[ofiwg] fi_[ec]q_readerr

Reese Faucette (rfaucett) rfaucett at cisco.com
Tue Oct 21 13:31:08 PDT 2014

The more I think about this whole *_readerr() API, the more it bothers me.  In general CQs and EQs simply hold return the delayed results from issuing asynchronous commands or operations.  What's the reason for differentiating "successful" results from "failed" results in such a dramatic way?

The man page says "EQs are optimized to report operations which have completed successfully."  This may be true, but I don't see why it necessitates a separate call for retrieving an error completion.  Jeff points out that this semantic of first calling fi_cq_read() and getting -FI_EAVAIL, then calling fi_cq_readerr() to get the error can be cumbersome in a multi-threaded environment.

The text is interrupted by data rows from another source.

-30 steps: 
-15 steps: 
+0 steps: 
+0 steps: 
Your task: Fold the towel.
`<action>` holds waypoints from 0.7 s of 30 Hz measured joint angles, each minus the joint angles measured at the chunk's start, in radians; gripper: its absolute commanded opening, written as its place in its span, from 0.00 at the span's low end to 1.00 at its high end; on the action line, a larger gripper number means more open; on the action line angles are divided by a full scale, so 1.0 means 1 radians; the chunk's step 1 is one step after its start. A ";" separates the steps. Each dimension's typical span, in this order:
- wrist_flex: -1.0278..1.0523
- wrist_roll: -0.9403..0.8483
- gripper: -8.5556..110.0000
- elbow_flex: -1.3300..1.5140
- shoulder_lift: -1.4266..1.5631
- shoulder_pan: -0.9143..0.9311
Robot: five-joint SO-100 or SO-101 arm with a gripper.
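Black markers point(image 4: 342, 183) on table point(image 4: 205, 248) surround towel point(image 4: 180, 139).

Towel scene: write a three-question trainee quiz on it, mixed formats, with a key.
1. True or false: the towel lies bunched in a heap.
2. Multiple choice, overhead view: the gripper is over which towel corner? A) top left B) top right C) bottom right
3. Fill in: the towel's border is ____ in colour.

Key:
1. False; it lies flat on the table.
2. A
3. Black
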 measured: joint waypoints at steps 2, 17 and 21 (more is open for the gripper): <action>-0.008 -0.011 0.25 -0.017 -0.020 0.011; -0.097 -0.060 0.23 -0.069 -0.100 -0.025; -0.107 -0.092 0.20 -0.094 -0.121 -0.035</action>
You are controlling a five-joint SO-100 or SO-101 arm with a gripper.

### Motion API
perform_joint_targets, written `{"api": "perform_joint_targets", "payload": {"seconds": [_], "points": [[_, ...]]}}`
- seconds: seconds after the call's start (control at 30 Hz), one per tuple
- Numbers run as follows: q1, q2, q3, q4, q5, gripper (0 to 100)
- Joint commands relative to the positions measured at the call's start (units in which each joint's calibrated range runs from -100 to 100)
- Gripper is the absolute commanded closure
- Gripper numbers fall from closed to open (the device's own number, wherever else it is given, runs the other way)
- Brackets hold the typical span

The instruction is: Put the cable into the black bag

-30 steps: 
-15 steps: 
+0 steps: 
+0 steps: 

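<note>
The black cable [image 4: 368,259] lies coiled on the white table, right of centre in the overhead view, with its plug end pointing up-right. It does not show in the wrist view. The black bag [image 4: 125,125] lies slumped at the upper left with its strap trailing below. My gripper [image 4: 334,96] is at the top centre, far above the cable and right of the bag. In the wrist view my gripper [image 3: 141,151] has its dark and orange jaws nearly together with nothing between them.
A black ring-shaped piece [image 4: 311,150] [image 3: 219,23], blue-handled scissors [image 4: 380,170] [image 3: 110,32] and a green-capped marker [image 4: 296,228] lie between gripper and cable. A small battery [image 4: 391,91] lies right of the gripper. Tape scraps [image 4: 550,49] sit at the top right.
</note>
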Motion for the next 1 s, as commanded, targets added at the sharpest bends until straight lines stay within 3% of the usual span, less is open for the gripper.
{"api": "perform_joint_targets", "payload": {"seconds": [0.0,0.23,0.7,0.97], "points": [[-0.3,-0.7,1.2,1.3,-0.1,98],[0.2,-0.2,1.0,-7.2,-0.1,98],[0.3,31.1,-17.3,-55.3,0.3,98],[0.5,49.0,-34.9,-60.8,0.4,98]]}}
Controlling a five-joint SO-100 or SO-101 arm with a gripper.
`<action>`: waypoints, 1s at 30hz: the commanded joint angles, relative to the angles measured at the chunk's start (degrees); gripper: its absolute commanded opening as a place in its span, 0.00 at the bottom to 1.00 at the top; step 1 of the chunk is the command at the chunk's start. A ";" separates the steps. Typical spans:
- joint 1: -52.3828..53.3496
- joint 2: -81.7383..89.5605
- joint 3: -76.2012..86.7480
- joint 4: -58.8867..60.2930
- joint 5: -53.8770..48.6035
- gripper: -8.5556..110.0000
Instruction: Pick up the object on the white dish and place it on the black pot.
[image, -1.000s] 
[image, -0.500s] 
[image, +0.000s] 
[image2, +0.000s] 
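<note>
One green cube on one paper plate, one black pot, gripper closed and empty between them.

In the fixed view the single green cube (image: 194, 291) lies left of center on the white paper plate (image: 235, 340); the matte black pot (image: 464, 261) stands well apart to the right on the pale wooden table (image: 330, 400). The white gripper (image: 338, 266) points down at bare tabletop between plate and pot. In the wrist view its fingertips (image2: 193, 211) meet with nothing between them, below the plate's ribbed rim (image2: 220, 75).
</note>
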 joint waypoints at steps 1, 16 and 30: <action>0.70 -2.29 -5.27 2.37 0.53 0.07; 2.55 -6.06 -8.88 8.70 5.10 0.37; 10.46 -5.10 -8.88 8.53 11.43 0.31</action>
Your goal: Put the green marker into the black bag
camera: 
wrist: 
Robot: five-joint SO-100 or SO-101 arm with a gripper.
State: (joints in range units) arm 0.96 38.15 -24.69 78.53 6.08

It appears that part of the motivation for this is to keep the size of the buffer the user passes to [ec]q_read as small as possible.  Suppose that we add a pointer to an error structure in the completion struct, so the in the error case, the provider malloc()s data for this additional error data and returns a pointer to it.  This should satisfy the goal of keeping the size of the struct the user passes in small, but also allows the provider to return rich error information, all through the single [ce]q_read APIs.

[ec]q_read would still return -FI_EAVAIL (or equivalent) for an error completion, but this means "look in your completion for the error information" rather than "make another call"

This also allows order to be maintained between "successful" and "failed" completions, which is lost with the out-of-band error reporting.